Mining Frequent Patterns Java project is the most efficient one. Its function is to mine the transactional data which describes the behavior of the transaction. In an online business or in an online shopping the customers can purchase items together. Efficient-Algorithm-for-Mining-Frequent-Patterns-Java-Project

Frequent patterns are patterns such as item sets, sub sequences or substructures that appear in a data set frequently. Many efficient algorithms were developed based on the data structure and the processing scheme. The mining of most efficient algorithms such as Apriori and FP Growth was implemented here. 

Project Details: 

In this paper, we propose the efficient algorithms (Apriori and FP Growth) used to mine the frequent patterns. Frequent patterns are patterns such as item sets, subsequences or substructures that appear in a data set frequently. From the transactional database, we can examine the behavior of the products purchased by the customers. 

For example, a set of items Mobile and SIM card that appear frequently as well as together in a transaction set is a frequent item set. Subsequences mean if a customer buys a Mobile he must also buy a SIM card and then head phone etc. 

From the history of the database, these transactions are happening sequentially is called sequential patterns. The Substructure refers to different structural forms such as sub graphs, sub trees which may be used along with item sets or sequences. 

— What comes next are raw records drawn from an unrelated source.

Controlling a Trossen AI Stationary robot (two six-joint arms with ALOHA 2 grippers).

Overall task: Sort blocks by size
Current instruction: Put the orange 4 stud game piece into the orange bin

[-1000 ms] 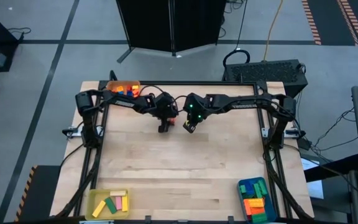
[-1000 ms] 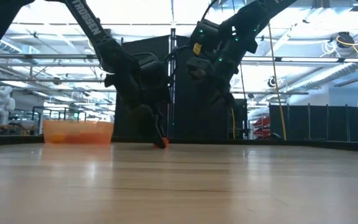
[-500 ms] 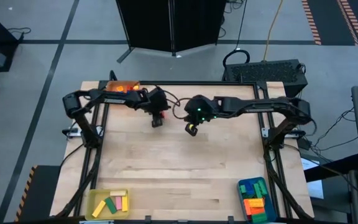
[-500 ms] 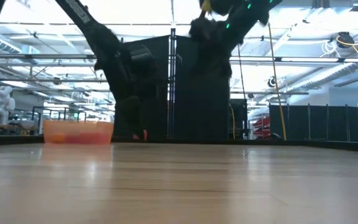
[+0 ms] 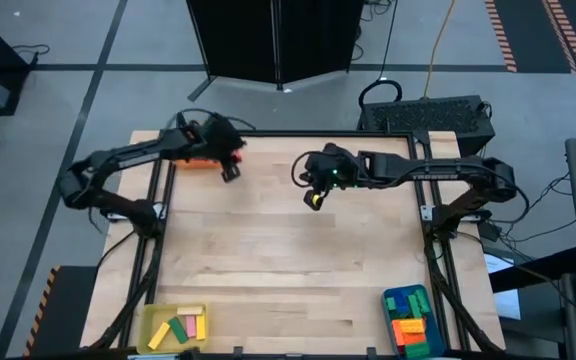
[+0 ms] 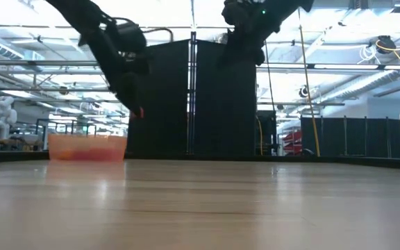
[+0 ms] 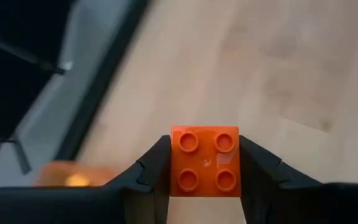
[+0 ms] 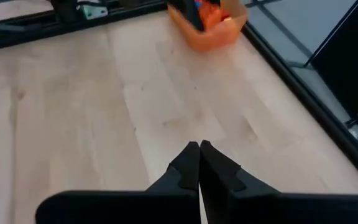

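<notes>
orange block, dark pincer

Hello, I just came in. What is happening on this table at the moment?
The robot is sorting toy bricks by size. The left gripper, raised near the orange square tray at the table's far left corner, has its jaws shut on a small orange four-stud plastic brick. The right gripper hangs empty, jaws shut, over the far middle of the wooden table. The yellow tray and the blue tray at the near corners already hold bricks.
</notes>
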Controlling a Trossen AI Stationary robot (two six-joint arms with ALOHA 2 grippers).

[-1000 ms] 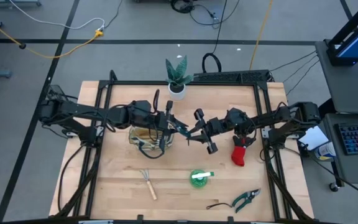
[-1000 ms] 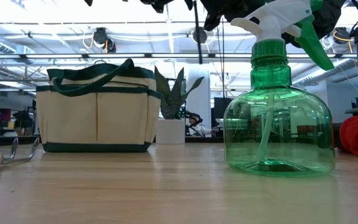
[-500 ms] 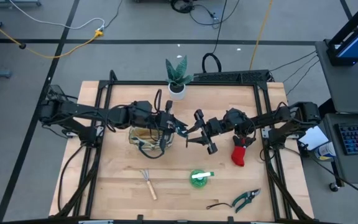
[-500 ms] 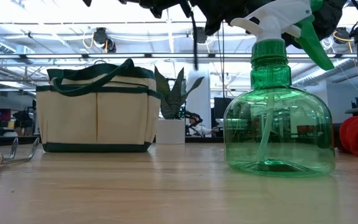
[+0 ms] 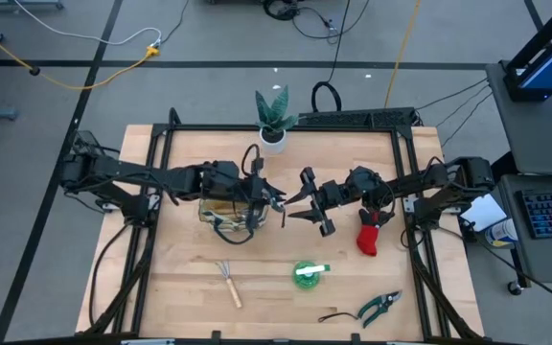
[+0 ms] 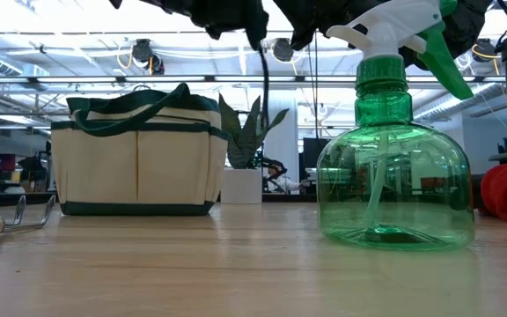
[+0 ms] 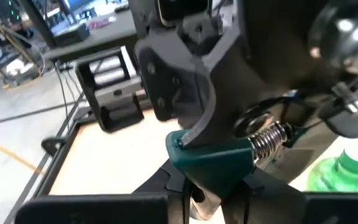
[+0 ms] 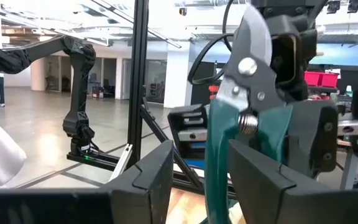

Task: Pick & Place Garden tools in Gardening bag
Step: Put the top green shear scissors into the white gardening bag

Many of the algorithms were developed for mining the frequent items. In this paper, we propose the efficient algorithms (Apriori and FP Growth) used to mine the frequent patterns. The Apriori algorithm generates a candidate set during each pass. It reduces the data set by discarding the infrequent item sets that do not meet the minimum threshold from the candidate sets. 

To avoid the generation of candidate set which is expensive the FP Growth algorithm is used to mine the database. The FP Growth does not generate the candidate set instead it generates an optimized data set that is FP tree from the dataset.

 The FP tree is mined to construct a conditional database. FP mining processes use the divide and conquer strategy, so the data set shrinks and gives us quite small conditional frequent pattern base. From this database, the frequent patterns are generated. 

Conclusion: 

A traditional system based on the manual calculation and dynamic counting method. We propose the efficient algorithms used to mine the frequent patterns. We have proposed the implementation of efficient algorithms to find frequent patterns. 

The Apriori algorithm scans the dataset repeatedly whereas the FP growth avoids the costly candidate set procedure and generates the highly condensed database called as FP tree. Implementation of this project shows that the FP Growth method is efficient for mining frequent patterns and it is an order of magnitude faster than Apriori algorithm.